C'est bien le sens des préoccupations émises récemment par le gouvernement allemand et dans les derniers travaux du « think tank » européen Bruegel (*). Il faut partout des mécanismes de responsabilité pour donner de la crédibilité aux prix et aux risques sur les marchés. Autrement dit, s'il faut restructurer la dette d'un pays, les créanciers privés doivent subir des pertes sur les montants qu'ils avaient prêtés, sans quoi la rémunération élevée du risque lié à l'emprunt consenti auparavant aura été injustifiée. Bien entendu, les conséquences pour un pays de la restructuration de sa dette sont lourdes, supposant des réformes difficiles et un accès au crédit très compliqué. Mais c'est justement ce qui permet l'assainissement. Et cela n'a rien de dramatique à long terme : le Brésil, aujourd'hui en pleine forme, faisait partie des pays émergents dont la dette était restructurée par le plan du secrétaire au Trésor américain Nicholas Brady, il y a vingt ans. Mais le Trésor américain apparaît aujourd'hui moins bien placé pour coordonner la restructuration de la dette de pays défaillants...
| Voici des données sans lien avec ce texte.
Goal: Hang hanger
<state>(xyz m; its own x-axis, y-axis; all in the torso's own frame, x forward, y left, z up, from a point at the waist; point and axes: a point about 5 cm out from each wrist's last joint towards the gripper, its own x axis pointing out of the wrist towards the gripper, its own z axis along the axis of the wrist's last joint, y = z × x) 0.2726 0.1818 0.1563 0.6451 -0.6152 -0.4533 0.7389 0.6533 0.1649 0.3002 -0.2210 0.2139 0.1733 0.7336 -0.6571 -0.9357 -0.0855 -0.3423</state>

Ce qui vaut pour des États est vrai a fortiori pour des émetteurs privés : la rémunération du risque doit correspondre à une probabilité de défaut réel, sans garanties implicites ou cachées. Sinon, la prise de risque peut devenir totalement excessive. Et le soutien donné à des emprunteurs exorbitant. C'est exactement ce qui s'est passé lors de la dernière bulle du crédit, alimentée par la politique monétaire menée par la Réserve fédérale américaine au tournant des années 2000. Sans une juste appréciation du risque des portefeuilles de crédit immobilier aux États-Unis, leur titrisation, pourtant bien rémunérée, a suscité un appétit disproportionné. L'offre étant trop élevée car le risque mal pris en compte, la demande, encouragée par la politique monétaire de taux bas, ne pouvait qu'être satisfaite de manière excessive. Jusqu'au jour où l'ampleur des crédits souscrits est apparue insoutenable au regard de la solvabilité des emprunteurs, y compris celle des agences semi-publiques américaines qui intervenaient dans le processus, renforçant l'ambiguïté sur la réalité des risques pris par les prêteurs.

Contrairement à ce qu'affirment leurs contempteurs, les marchés financiers ont fonctionné dans cette crise en parfaite conformité avec la théorie économique : l'information erronée, voire trompeuse dans certains cas, qui conduisait à des opportunités de rendement anormales, a suscité une phase de défiance généralisée. Car la qualité de l'information, sa diffusion et la possibilité de l'évaluer sont des piliers fondamentaux du fonctionnement de l'économie de marché. Si l'information est parcellaire ou insuffisante, s'il y a du risque, il faut le rémunérer. Mais toute asymétrie dans l'information, dans l'appréciation du risque pris à cause de garanties supposées ou cachées, conduit nécessairement à des déséquilibres qu'il faut ensuite solder au prix fort.

Si une faillite est toujours un événement malheureux, si le défaut d'un emprunteur est toujours préjudiciable, tordre la réalité au-delà du raisonnable pour les éviter est encore plus dangereux. Il en va d'une crise comme des faillites : leur survenance est dans la nature de l'économie. S'il faut bien entendu en gérer les conséquences, vouloir les empêcher absolument ne fait que les reporter à plus tard, en plus violent. Et en plus grave pour l'économie réelle.

(*) Note de Bruegel du 9 novembre 2010 : « A European Mechanism for Sovereign Debt Crisis Resolution : a Proposal », François Gianviti, Anne O. Krueger, Jean Pisani-Ferry, André Sapir, Jürgen von Hagen.